WHAT YOU SHOULD DO: Using the records below, output the stretch that opens with the line containing "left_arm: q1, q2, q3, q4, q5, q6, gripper" and closes with the line containing "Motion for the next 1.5", exactly and including both lines, with nothing more.

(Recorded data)
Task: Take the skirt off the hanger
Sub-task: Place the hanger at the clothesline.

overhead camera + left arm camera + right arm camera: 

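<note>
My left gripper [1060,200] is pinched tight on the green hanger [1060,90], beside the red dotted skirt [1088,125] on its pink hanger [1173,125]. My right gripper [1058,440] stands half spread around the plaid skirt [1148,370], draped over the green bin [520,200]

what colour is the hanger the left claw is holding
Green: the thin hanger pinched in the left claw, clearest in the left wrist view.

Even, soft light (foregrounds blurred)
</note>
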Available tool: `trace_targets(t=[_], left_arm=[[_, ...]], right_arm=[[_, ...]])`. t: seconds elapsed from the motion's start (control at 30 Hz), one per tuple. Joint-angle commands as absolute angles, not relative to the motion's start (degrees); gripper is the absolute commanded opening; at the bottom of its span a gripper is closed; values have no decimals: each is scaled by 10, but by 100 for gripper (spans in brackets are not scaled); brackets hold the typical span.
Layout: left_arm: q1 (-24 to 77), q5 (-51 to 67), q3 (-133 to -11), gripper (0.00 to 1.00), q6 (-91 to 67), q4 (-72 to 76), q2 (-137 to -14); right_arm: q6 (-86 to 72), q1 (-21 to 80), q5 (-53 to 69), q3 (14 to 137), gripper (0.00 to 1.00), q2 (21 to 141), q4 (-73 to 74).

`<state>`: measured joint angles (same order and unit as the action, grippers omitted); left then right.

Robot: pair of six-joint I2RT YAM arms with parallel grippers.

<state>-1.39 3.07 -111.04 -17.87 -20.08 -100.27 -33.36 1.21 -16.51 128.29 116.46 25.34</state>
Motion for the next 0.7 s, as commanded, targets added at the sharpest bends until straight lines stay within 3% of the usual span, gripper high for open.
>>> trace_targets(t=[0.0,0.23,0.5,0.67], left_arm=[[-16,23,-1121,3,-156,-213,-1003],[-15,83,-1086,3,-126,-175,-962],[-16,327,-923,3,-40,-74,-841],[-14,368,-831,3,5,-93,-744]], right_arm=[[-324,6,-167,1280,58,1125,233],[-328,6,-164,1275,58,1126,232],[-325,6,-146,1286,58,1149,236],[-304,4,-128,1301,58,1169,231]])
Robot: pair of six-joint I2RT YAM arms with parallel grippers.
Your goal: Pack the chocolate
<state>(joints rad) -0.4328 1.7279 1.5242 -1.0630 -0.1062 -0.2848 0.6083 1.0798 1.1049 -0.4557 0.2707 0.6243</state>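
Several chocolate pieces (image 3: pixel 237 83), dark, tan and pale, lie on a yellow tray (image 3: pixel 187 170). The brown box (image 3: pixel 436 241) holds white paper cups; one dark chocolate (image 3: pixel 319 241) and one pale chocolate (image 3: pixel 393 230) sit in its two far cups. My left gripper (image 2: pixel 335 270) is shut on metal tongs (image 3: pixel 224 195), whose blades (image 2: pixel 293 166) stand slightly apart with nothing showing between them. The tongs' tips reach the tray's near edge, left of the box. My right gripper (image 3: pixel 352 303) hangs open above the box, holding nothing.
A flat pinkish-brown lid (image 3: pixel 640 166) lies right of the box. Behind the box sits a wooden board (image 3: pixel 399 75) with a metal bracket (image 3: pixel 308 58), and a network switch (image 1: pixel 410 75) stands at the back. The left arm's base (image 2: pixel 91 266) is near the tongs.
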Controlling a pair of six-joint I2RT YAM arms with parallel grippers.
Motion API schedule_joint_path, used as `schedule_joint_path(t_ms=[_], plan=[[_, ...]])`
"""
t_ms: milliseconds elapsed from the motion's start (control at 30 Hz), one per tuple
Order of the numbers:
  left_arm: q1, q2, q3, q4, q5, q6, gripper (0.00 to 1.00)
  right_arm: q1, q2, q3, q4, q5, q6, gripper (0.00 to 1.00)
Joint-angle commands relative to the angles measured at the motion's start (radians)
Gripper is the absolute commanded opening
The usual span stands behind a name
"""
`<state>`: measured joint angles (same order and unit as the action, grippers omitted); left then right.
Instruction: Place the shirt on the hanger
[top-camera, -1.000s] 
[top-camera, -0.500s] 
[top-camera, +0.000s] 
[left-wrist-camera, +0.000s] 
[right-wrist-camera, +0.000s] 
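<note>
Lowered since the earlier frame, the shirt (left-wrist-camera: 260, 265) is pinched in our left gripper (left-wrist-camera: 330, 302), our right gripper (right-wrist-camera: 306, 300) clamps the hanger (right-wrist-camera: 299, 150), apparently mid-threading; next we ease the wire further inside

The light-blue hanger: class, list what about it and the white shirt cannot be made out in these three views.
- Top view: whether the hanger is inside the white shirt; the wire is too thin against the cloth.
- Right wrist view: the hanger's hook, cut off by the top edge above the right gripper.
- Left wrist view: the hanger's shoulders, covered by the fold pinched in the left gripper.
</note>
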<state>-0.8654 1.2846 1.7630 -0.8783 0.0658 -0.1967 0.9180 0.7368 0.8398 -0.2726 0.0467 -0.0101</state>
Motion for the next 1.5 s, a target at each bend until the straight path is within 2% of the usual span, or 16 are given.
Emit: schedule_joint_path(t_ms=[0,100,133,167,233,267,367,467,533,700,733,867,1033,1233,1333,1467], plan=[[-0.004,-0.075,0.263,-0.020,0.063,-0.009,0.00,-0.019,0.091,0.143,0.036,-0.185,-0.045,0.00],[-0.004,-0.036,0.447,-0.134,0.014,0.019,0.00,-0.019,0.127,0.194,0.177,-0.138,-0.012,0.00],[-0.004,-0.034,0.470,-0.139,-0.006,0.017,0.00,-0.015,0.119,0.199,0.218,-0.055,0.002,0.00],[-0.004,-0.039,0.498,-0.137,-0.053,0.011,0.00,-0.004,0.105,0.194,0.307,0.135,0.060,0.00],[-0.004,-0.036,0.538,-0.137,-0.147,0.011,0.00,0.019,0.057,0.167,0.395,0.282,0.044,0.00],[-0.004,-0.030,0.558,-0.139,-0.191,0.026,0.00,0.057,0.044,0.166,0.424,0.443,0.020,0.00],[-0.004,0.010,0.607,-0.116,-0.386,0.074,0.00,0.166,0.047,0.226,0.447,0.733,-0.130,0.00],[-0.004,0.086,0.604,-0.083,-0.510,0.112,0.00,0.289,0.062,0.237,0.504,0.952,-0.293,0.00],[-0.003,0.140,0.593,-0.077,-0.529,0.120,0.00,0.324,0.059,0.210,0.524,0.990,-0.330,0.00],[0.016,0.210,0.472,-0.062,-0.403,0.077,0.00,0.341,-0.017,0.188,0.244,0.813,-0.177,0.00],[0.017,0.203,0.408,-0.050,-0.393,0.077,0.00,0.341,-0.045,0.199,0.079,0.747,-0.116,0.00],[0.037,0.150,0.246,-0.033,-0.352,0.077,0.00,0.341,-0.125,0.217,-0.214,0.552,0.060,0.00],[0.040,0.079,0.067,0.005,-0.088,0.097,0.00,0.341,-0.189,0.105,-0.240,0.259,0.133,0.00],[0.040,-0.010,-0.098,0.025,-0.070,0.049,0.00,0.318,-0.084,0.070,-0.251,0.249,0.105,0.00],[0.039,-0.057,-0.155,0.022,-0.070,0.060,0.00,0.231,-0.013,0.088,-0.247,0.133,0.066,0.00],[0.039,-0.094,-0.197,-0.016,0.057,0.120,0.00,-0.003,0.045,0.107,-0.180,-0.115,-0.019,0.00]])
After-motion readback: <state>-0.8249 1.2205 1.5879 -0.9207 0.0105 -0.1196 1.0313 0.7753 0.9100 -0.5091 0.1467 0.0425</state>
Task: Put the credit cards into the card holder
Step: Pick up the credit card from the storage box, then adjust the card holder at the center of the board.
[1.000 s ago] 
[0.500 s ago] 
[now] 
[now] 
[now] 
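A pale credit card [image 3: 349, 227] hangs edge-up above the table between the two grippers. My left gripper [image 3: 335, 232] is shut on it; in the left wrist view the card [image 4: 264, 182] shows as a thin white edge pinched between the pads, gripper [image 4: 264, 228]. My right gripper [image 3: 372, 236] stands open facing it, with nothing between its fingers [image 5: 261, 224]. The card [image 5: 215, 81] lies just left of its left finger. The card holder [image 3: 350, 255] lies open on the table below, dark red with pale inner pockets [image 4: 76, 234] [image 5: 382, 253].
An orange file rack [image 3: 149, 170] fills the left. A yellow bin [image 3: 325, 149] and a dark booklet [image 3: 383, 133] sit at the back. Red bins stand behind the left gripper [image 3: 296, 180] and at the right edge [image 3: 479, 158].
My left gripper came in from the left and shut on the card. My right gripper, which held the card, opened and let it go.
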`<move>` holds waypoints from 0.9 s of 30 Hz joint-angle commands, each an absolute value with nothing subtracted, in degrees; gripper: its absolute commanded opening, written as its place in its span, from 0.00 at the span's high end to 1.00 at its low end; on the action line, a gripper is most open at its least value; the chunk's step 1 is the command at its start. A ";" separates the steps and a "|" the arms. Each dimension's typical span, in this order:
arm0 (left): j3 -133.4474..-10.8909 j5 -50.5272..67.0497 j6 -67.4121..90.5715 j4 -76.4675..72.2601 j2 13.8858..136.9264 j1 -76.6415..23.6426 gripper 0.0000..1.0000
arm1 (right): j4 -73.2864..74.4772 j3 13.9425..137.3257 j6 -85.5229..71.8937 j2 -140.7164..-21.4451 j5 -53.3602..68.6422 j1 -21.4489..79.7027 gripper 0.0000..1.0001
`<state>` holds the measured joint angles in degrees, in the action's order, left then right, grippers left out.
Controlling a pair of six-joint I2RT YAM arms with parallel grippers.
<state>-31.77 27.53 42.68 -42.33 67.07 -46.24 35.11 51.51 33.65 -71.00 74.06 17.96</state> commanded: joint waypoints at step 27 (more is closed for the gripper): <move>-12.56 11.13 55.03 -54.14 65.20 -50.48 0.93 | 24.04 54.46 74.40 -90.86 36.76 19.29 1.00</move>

SOLUTION TO THE PROBLEM:
  left_arm: q1, q2, q3, q4, q5, q6, gripper (0.00 to 1.00)
  right_arm: q1, q2, q3, q4, q5, q6, gripper (0.00 to 1.00)
Joint-angle commands relative to the angles measured at the motion's start (radians)
Gripper is the absolute commanded opening
The usual span stands behind a name
"""
`<state>`: measured joint angles (same order and unit as the action, grippers omitted); left then right.
Instruction: Place the shirt on the hanger
[top-camera, -1.000s] 
[top-camera, -0.500s] 
[top-camera, +0.000s] 
[left-wrist-camera, +0.000s] 
[right-wrist-camera, +0.000s] 
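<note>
Lowered since the earlier frame, the shirt (left-wrist-camera: 260, 265) is pinched in our left gripper (left-wrist-camera: 330, 302), our right gripper (right-wrist-camera: 306, 300) clamps the hanger (right-wrist-camera: 299, 150), apparently mid-threading; next we ease the wire further inside

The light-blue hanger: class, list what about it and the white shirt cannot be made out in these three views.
- Top view: whether the hanger is inside the white shirt; the wire is too thin against the cloth.
- Right wrist view: the hanger's hook, cut off by the top edge above the right gripper.
- Left wrist view: the hanger's shoulders, covered by the fold pinched in the left gripper.
</note>
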<state>-0.8654 1.2846 1.7630 -0.8783 0.0658 -0.1967 0.9180 0.7368 0.8398 -0.2726 0.0467 -0.0101</state>
Motion for the next 1.5 s, a target at each bend until the straight path is within 2% of the usual span, or 16 are given.

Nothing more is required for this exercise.